*** TASK DATA ***
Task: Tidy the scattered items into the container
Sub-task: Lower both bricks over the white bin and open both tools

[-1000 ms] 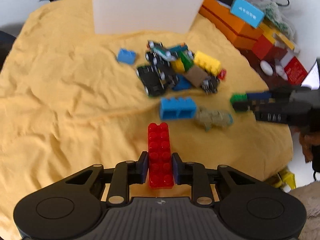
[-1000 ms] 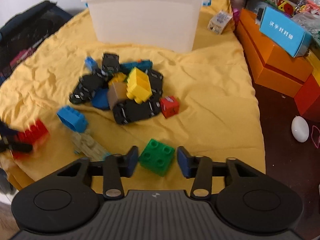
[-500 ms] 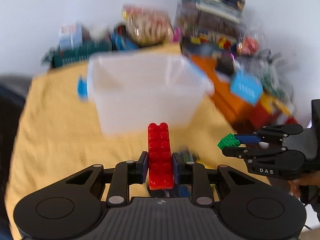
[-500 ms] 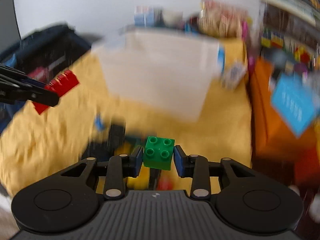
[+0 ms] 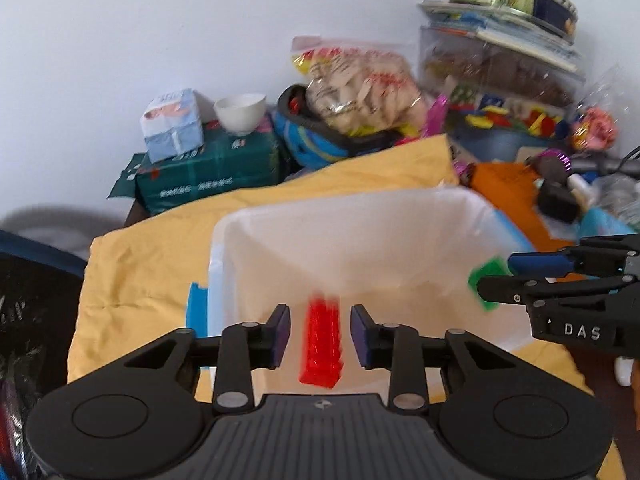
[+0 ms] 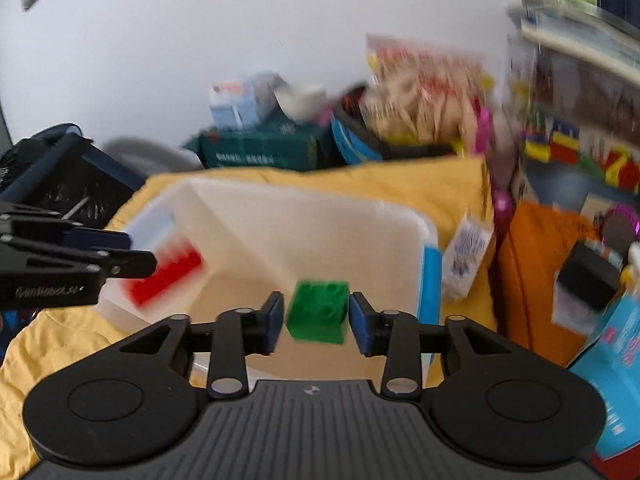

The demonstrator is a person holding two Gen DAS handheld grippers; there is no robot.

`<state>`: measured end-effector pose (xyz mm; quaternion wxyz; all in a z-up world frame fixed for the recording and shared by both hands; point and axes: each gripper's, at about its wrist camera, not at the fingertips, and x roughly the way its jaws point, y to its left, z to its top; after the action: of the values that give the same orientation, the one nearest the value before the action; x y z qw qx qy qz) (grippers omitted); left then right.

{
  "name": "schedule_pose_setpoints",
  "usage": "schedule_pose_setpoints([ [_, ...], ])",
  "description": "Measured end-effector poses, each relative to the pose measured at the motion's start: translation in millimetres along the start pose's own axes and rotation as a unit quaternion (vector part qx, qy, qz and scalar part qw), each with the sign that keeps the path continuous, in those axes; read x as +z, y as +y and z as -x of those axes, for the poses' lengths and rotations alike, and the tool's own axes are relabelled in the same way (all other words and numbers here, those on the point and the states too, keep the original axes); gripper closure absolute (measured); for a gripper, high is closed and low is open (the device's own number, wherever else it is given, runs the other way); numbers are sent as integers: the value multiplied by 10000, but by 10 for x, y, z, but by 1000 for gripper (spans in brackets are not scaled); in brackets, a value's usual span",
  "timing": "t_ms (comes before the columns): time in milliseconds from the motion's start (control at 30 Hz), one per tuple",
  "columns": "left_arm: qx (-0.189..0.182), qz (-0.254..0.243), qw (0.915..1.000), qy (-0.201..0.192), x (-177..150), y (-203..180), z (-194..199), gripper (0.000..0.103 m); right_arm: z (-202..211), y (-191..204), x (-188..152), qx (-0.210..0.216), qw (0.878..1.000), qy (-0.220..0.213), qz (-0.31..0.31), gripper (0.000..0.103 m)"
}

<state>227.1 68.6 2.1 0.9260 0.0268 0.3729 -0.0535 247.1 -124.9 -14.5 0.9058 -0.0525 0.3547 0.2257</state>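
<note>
Above the white container (image 5: 400, 240): left gripper (image 5: 320, 334), fingers spread, having just opened, red brick (image 5: 322, 344) loose and blurred between them; right gripper (image 6: 316, 316), likewise just opened, green brick (image 6: 318, 312) slipping free. Advice: release well inside the rim.

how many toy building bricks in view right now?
2. A long red plastic brick between the open left gripper's pads, and a square green plastic brick between the open right gripper's pads, both above the white plastic bin. Others may be hidden below.
</note>
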Motion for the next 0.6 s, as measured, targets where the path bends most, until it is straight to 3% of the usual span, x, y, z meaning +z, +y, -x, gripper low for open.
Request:
schedule_pose_setpoints([
  [67,-178,87,9998,-66,-79,8,108,63,97,3,-54,12,10000,-95,19,49],
  [133,-338,205,9992,-113,-170,24,247,60,272,33,-91,-67,9997,-209,105,34],
  [200,-496,240,9983,-176,-300,32,429,56,468,66,-106,-47,9992,-363,175,4],
  [233,-546,216,9981,-206,-386,27,533,53,572,87,-125,-16,9987,-472,205,0],
  [333,-629,120,9976,-250,-675,-5,789,43,858,194,-264,-53,9973,-649,334,0],
  [433,-763,50,9970,-96,-1029,-46,930,43,932,314,-503,-125,9984,-234,509,0],
  [533,-869,-59,9959,244,-1395,-131,937,43,974,355,-929,-26,9990,-103,428,0],
  [600,-1012,-97,9935,507,-1613,-180,901,43,905,388,-1221,-107,9990,289,334,12],
])
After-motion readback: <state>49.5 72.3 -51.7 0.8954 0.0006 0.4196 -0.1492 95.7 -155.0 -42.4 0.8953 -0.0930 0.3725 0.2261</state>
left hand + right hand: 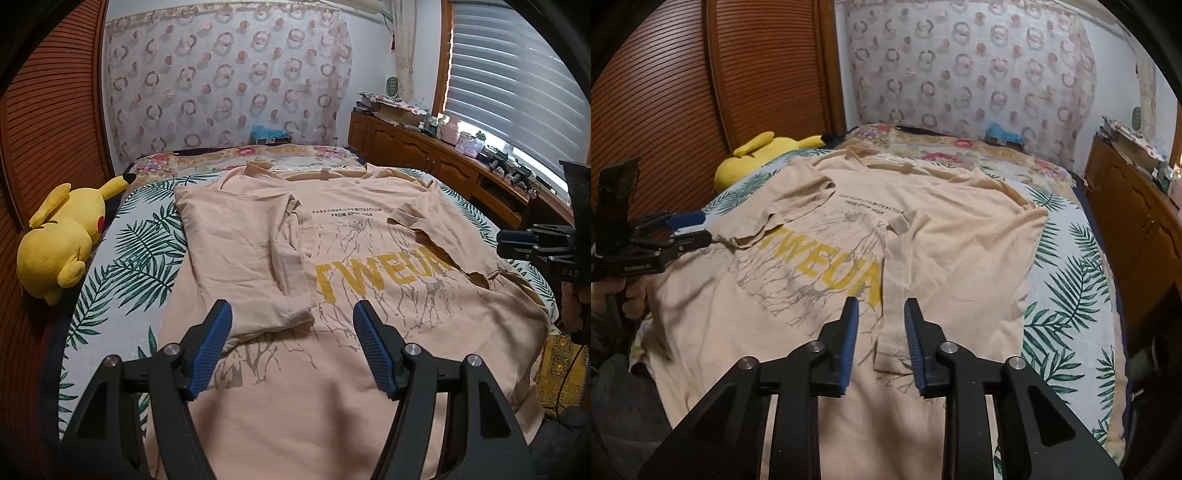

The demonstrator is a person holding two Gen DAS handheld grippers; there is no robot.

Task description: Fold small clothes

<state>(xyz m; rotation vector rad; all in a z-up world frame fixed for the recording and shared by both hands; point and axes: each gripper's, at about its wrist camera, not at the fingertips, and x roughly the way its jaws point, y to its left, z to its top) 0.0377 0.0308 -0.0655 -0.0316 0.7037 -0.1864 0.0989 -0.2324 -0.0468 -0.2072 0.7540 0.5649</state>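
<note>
I count one peach T-shirt point(369, 332), one yellow plush toy point(62, 236), one bed point(140, 221) with a leaf-print cover. Two grippers: left gripper point(291, 314) and right gripper point(881, 308). One louvred door point(48, 129), one wooden cabinet point(424, 147).

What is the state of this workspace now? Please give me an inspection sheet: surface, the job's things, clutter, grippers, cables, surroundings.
Surface: bed with a leaf-print cover; the shirt lies across most of it.
Job's things: beige T-shirt, print up, both sleeves folded inward onto the front; lower part not yet folded.
Clutter: yellow plush toy at the bed's edge beside the shirt; blue packet at the bed's head.
Grippers: left gripper open above the shirt, holding nothing; right gripper open more narrowly over a folded sleeve, not gripping it.
Cables: thin dark cable off the bed's side; ends not visible.
Surroundings: slatted wooden door, patterned curtain, cluttered wooden cabinet, window blind.
</note>
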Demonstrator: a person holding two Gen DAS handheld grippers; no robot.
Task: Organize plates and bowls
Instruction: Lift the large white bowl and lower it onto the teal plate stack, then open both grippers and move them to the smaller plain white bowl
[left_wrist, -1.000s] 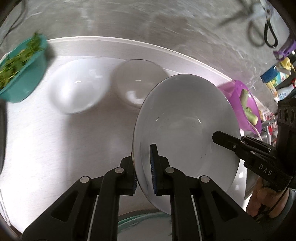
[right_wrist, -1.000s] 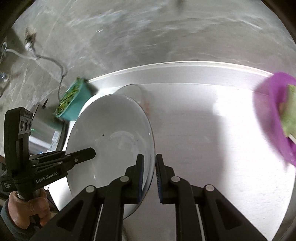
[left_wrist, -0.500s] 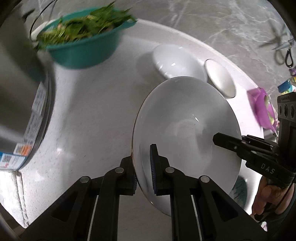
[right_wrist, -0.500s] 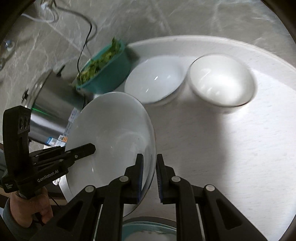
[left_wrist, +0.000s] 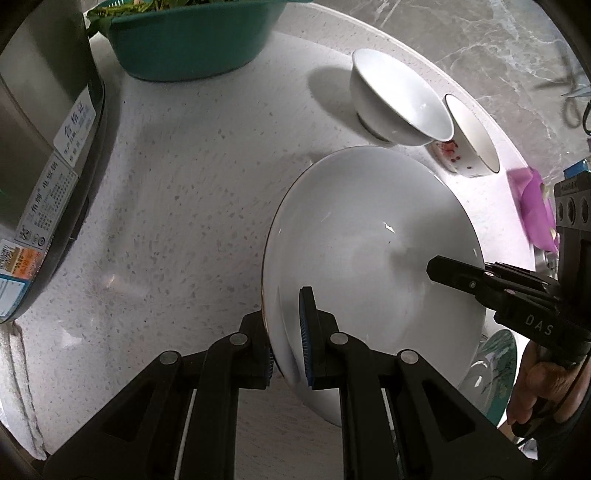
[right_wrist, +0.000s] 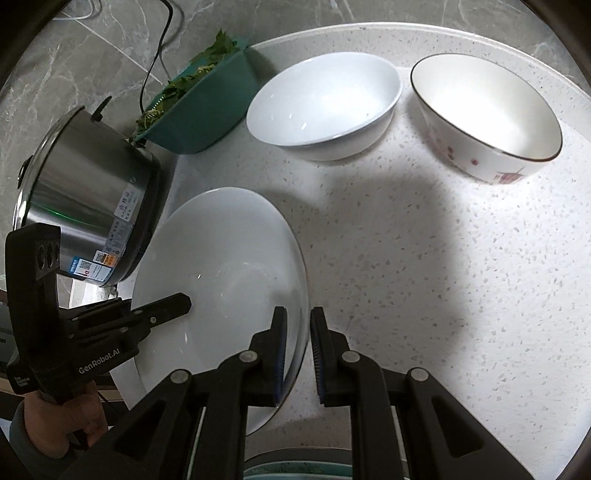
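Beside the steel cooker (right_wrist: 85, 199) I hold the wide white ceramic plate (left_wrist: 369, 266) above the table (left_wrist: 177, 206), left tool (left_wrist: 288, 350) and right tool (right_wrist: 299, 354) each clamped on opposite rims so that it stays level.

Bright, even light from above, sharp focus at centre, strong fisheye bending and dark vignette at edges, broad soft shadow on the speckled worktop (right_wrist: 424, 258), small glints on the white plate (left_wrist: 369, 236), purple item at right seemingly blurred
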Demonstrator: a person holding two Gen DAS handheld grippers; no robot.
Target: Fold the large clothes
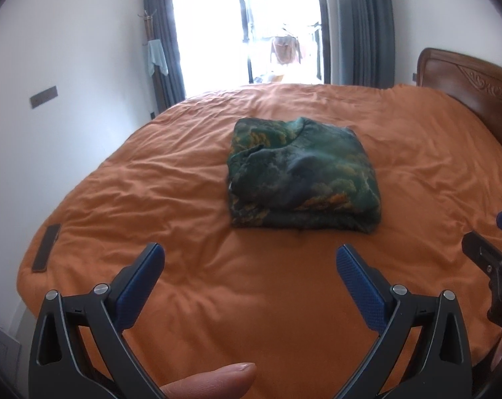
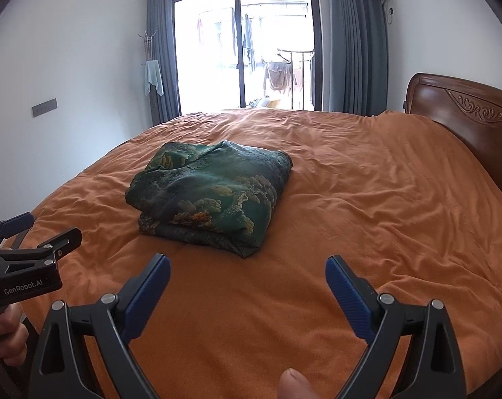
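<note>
A green patterned garment (image 1: 302,173) is observed folded into a compact, roughly square bundle, resting near the middle of the bed (image 1: 417,153) on an orange cover. Layered edges are seen along its near side. In the right wrist view the same garment (image 2: 211,196) is noted left of centre, ahead of the tongs.

The left tongs (image 1: 251,262) are seen spread wide, held above the cover short of the bundle and apart from it; nothing is gripped. The right tongs (image 2: 247,272) are likewise spread wide and empty, held over bare cover near the bundle's near corner. The left tongs are also seen at the left edge of the right wrist view, held in a hand (image 2: 8,329).

A dark flat phone-like object (image 1: 46,247) is recorded lying near the left edge of the bed, well apart from the garment. A carved wooden headboard (image 2: 463,113) is noted at the right. A glazed sliding door (image 2: 244,46) flanked by grey curtains (image 2: 354,43) is noted beyond the bed.
</note>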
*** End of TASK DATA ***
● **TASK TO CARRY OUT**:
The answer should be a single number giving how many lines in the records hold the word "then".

● **WRITTEN SOLUTION**:
2